Aku berjalan malas menuju kamar mandi yang berada di luar rumah, tepatnya berada di halaman belakang rumah. Dengan dinding kayu, begitu juga dengan atapnya. Sebuah sumur besar di depan kamar mandi sebagai sumber airnya yang harus ditimba manual dengan melemparkan bak yang sudah diikat dengan tali, lalu menariknya kembali lagi dan langsung terisi air. Airnya akan dituangkan di bak mandi yang berada di dalam kamar mandi. Bekas air pemakaian di kamar mandi akan terbuang langsung ke lubang kecil yang akan mengalir ke sungai melalui

lubang bawah tanah. Ada lubang lain juga untuk buang air besar, tapi tetap mengalir ke sungai.

Segera aku mandi, sekalian mencuci baju dan sepatuku yang kotor oleh keringat dan debu, juga lumpur saat kembali tadi dari pertandingan. Pakaian dan sepatuku ke jemur di belakang rumah. Selesai mandi aku sebenarnya

ingin langsung tidur saja. Rasa lelah ini tak bisa digantikan. Jadi kuputuskan untuk memeriksa beberapa hal. Kambing-kambing ku seperti tidak baru saja masuk ke kandang. Mereka sudah tidur lama. Kupikir hanya perasaanku saja. Jika kuda memang sudah tidur. Setelah kurasa tak ada yang anaeh, aku kembali masuk ke dalam rumah lewat pintu depan. Begitu terkejut aku melihat ibu terlelap di atas kursi kayu tanpa selimut. Padahal malam ini sangat dingin sekali cuacanya.

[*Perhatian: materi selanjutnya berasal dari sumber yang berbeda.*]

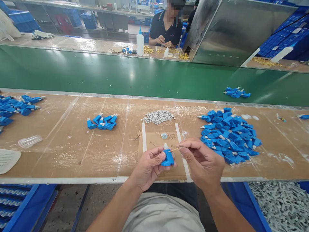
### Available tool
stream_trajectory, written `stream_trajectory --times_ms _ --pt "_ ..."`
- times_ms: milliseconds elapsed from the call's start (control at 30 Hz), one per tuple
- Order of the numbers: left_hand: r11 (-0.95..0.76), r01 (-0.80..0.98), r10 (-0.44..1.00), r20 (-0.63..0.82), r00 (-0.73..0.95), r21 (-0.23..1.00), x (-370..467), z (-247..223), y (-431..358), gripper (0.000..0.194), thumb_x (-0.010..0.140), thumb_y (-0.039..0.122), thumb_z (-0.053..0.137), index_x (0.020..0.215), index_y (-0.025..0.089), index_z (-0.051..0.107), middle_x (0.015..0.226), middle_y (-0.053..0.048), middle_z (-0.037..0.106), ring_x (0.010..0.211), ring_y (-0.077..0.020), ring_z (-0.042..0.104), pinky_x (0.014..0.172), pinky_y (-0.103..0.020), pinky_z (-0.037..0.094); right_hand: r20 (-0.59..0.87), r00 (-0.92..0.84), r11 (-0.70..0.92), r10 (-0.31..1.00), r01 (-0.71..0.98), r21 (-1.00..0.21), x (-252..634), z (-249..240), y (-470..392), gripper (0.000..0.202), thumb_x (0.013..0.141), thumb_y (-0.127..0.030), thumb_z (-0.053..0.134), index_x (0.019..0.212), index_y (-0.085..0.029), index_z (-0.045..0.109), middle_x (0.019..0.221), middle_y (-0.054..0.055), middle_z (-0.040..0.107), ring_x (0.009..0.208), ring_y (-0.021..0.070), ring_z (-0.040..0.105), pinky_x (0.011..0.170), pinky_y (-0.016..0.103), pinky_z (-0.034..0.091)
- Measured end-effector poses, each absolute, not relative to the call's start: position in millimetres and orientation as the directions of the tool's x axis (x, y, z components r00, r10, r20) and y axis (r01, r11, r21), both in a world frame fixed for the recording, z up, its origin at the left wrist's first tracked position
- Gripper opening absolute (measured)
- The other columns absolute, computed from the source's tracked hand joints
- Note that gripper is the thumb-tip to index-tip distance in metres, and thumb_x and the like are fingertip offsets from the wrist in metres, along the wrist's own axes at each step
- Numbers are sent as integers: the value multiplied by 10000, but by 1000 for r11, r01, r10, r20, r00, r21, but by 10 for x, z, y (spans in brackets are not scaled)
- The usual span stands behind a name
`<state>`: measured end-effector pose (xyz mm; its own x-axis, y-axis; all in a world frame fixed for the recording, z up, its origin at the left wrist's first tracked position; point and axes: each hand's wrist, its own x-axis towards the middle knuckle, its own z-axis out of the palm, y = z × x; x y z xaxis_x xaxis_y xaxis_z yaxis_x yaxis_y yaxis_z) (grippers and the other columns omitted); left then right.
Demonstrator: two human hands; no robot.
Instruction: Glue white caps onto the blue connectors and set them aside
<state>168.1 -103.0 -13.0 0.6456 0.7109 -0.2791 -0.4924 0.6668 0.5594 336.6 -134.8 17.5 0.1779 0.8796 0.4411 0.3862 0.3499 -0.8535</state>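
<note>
Between the thumb and fingers of my left hand [151,166] is a blue plastic part [168,159] with a pale grey tip pointing up. My right hand [205,161] pinches a thin wooden toothpick [174,149], whose far end meets the blue part near its top. Under and beyond the hands lies a cardboard piece [151,141] with a small round cap of bluish stuff [164,136] on it. Further back is a heap of small grey pieces [158,117]. A large pile of similar blue parts [229,133] lies right of my right hand.
A few blue parts [102,121] lie left of centre, with more at the far left. A clear plastic cup [30,141] rests on its side. Behind the table runs a green conveyor belt [108,75]; across it, a person [166,29] works with both hands near a white bottle [140,43].
</note>
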Motion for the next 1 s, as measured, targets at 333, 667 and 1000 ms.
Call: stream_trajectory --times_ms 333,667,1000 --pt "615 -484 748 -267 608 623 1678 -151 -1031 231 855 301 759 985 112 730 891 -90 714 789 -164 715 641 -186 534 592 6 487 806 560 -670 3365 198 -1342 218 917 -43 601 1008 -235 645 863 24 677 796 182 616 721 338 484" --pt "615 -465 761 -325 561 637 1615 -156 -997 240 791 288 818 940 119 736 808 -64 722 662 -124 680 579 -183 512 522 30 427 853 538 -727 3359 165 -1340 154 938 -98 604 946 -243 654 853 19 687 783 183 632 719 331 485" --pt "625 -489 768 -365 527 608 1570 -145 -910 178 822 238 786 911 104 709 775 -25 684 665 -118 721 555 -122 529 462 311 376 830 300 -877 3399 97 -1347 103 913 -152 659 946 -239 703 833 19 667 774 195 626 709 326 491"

Aku masuk ke dalam, mengambil selimut, lalu kembali ke depan menyelimuti ibu. Mungkin malam ini ibu terlalu lelah mengurus semuanya sendirian. Biasanya aku yang mengembala kambing, sekarang ibu yang menggantikannya sementara sampai aku selesai dari pertandingan. Ayah sendiri sibuk dengan urusan suku. Mungkin tidak akan pulang untuk beberapa hari. Mungkin dua sampai empat hari.

Tentang rumah kami, sepenuhnya terbuat dari batu yang dicari di gunung, kecuali kamarku dan kamar mandi di luar rumah. Itu yang membuat rumah  kami tidak sedingin rumah yang lain, terutama saat musim hujan.

Aku melangkah ke tungku perapian yang belum dinyalakan. Terbuat dari tumpukan batu yang disemen, menjadi satu dengan cerobong asapnya. Jelaga hitam menutupi beberapa permukaan batunya. Arang bekas perapian kemarin malam masih ada. Bercampur dengan  abu.

Aku berjongkok, lalu mengambil tiga potong kayu. Memasukannya ke tungku. Abu yang menempel di permukaan tungkunya sedikit berhamburan karena lemparan kayunya. Aku menyusunnya di atas arang. Membuatnya agar tak mudah padam. Tangan kananku terjulur masuk ke tungku sambil menjentikkan jari. Muncul percikan api, namun tidak keluar apinya. Aku mencobanya sekali lagi. Sekarang muncul. Sebuah api kecil di ujung jari telunjukku. Aku menyulutkannya ke arang, lalu mempebesar apinya. Membuat arang terbakar sedikit. Nantinya akan ikut

membakar kayu yang ku tumpuk di atasnya.

Aku kembali berdiri. Menyusuri seuruh ruangan rumah. Ruang tamu, ruang tengah, kamar orang tuaku, dapur, lalu terakhir ke kandang kambing dan kuda, mematikan seluruh lampu minyak yang menyala. Tidak masalah. Itu kebiasaan kami. Lagipula penerangan dari lampu di jalanan cukup untuk menrangi rumah-rumah di tepi jalanan, termasuk rumahku.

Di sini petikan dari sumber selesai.